Sebuah program menyanyi sedang tayang, dan grup idola wanita populer beranggotakan empat orang, Lemonetta, sedang tampil di atas panggung. Ra-Eun cukup menyukai musik Lemonetta sejak kehidupan masa lalunya. Saat menonton program tersebut, ia kembali teringat kata-kata Ga-Ae bahwa Lemonetta sangat cantik saat bernyanyi.
“…Benarkah?”
Rasa ingin tahu menguasai dirinya. Dia menyeret cermin besar itu ke ruang tamu dan mengikuti koreografi Lemonetta sambil bernyanyi, menggunakan remote sebagai mikrofon.

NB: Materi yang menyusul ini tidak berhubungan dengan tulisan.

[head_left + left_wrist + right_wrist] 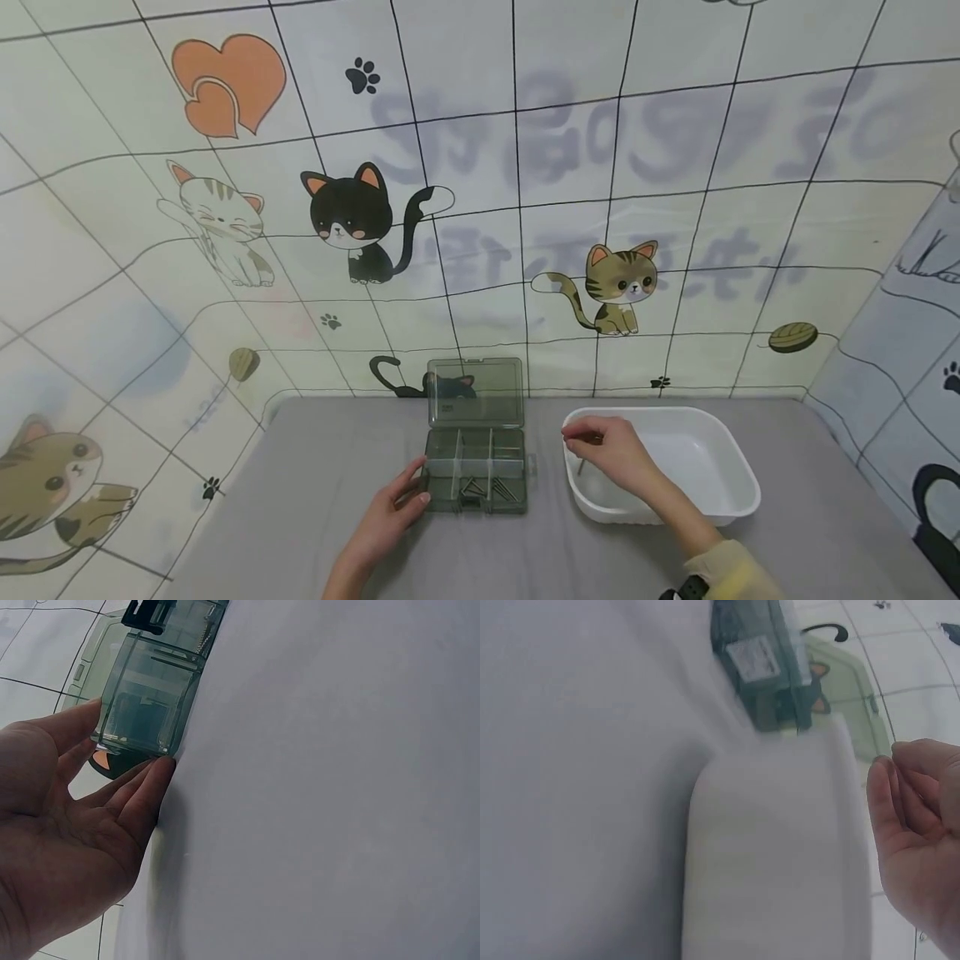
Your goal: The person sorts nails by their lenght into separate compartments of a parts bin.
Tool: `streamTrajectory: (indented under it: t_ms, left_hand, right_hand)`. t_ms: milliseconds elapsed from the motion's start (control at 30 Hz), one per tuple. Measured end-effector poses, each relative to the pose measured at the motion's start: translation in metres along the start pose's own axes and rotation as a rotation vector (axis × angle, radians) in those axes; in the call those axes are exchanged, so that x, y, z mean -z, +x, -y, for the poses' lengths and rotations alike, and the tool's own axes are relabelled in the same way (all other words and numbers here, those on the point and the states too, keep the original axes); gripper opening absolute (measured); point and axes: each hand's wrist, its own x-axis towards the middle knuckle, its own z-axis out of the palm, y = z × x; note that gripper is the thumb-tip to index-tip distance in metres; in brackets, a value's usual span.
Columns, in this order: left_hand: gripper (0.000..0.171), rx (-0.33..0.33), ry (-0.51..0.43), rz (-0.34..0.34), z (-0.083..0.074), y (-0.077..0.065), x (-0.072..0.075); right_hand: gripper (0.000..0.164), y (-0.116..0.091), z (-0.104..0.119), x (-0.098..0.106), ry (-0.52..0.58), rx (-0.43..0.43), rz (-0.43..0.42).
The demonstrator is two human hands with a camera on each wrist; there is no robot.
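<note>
A translucent grey-green compartment box (476, 467) stands on the table, its lid (476, 393) raised at the back. Thin metal screws (504, 490) lie in its front middle and front right compartments. My left hand (390, 508) rests against the box's left side, fingers mostly straight; in the left wrist view, the fingertips (166, 766) touch the box's end. Over the left part of a white plastic basin (705, 467), my right hand (613, 450) pinches what looks like a thin screw (581, 467), pointing down. In the right wrist view, the curled fingers hide the screw.
A grey cloth (322, 450) covers the table. Behind it hangs a white gridded curtain (480, 208) with cartoon cats. The basin stands right of the box, a narrow gap between them. A dark strap (693, 587) is on the right wrist.
</note>
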Motion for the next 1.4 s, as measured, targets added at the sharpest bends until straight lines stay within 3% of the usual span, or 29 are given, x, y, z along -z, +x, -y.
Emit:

“Kenapa kau tak mengerti cintaku padamu~”
*Berderak.*
Pada saat itu, pintu kamar mandi terbuka. Ra-Eun bertatap muka dengan Ra-Hyuk, yang baru saja keluar dari kamar mandi setelah menyelesaikan urusannya.
“K-Kau… K-Kenapa kau di kamar mandi…?”
“Aku sedang buang air besar. Selain itu, adikku,” kata Ra-Hyuk sambil mengerutkan sudut bibirnya penuh arti, “Itu sangat lucu. Kurasa kau akan populer jika debut sebagai penyanyi.”
Wajah Ra-Eun memerah seperti apel. Perasaan malu, penghinaan, dan aib berkecamuk di benaknya.
Karena tak sanggup menahan diri, dia meledak. “Hei!!! Hapus apa yang baru saja kau lihat dari ingatanmu!!!”
“Bagaimana mungkin aku melupakan hal seperti itu? Dan jangan terlalu malu. Itu sebenarnya sangat cocok untukmu.”
“Diam kau bajingan!!! Akan kubunuh kau!!!”
Sudah lama sejak terakhir kali dia melontarkan kata-kata kasar.
1. Ini adalah meme Korea yang digunakan setiap kali seseorang melakukan sesuatu yang berkaitan dengan pekerjaan tertentu. Ungkapannya seperti gaya bicara seorang pria tua.